News: Ibuprofen in chickenpox - to recommend or not to recommend?!
Those of you who are active on Facebook may be aware of the controversy surrounding the use of ibuprofen in chickenpox. Ibuprofen has traditionally been recommended as part of the mainstay of chickenpox treatment (alongside paracetamol, antihistamines and topical antipruritic/cooling preparations) but recently there have been reports of adverse skin reactions and even septicaemia associated with the use of ibuprofen in chickenpox. The potential for ibuprofen to cause skin reactions, such as necrotising fascilitis, has been demonstrated in clinical trials from the 90s, but the association between ibuprofen and the development of skin reactions in Varicella infection is yet to be fully understood. None-the-less, there appears to have been a significant increase in the number of reported cases of adverse skin reactions when ibuprofen is used for the treatment of chickenpox and as a result, NICE has recommended that ibuprofen should no longer be used for this indication.

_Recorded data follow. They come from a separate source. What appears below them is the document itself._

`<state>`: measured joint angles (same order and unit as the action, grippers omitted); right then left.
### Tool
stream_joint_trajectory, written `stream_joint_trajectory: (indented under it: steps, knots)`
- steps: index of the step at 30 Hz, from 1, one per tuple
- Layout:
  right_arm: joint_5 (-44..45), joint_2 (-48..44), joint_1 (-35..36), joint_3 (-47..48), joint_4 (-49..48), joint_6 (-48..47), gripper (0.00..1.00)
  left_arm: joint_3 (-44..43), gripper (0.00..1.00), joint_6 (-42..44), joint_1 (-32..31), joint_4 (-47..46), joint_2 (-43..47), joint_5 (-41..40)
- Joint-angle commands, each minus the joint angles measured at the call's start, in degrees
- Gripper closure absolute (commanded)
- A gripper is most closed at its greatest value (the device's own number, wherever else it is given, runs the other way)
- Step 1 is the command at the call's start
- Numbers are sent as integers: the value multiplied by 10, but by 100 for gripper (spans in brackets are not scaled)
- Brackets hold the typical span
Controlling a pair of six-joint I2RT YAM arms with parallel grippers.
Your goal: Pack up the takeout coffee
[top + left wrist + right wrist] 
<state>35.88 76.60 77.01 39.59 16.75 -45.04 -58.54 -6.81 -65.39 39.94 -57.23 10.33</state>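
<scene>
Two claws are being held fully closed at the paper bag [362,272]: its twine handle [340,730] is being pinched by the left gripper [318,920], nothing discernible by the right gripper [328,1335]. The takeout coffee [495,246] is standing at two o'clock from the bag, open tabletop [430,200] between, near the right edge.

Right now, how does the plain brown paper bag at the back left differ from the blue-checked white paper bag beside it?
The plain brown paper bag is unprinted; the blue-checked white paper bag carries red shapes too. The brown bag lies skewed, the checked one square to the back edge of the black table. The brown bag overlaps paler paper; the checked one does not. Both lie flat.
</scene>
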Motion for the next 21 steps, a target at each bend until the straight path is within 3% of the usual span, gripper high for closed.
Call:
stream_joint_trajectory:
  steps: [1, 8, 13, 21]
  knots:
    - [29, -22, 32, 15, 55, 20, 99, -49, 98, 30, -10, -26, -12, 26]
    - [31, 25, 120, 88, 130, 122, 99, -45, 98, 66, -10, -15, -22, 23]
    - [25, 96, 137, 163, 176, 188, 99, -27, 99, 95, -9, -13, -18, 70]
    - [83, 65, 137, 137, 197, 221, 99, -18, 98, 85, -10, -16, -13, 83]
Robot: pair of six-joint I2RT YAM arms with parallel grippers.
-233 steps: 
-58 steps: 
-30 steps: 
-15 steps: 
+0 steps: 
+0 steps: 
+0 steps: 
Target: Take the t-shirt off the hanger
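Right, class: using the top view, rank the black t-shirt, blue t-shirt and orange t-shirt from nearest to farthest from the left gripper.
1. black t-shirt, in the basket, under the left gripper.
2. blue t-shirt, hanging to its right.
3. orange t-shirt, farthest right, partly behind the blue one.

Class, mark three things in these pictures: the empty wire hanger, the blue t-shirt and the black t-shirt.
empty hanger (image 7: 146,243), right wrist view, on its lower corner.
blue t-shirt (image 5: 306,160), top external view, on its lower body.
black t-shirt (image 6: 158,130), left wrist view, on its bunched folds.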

Considering that this medication has seen extensive use for OTC treatment of chickenpox over several decades, ensuring that patients and their caregivers are aware of the new recommendations is of paramount importance to prevent unnecessary complications. Moreover, in the event that a patient has taken ibuprofen for treatment of their condition, pharmacists and doctors should remain vigilant when assessing their presentation to prevent secondary infections and septicaemia (symptoms of which include nausea and vomiting, abdominal pain, diarrhoea, shortness of breath, rapid heart rate and rapid breathing). Whilst NSAIDs should be avoided completely according to the new guidelines, paracetamol should still be recommended first-line in the treatment of chickenpox for its pain relieving and antipyretic properties.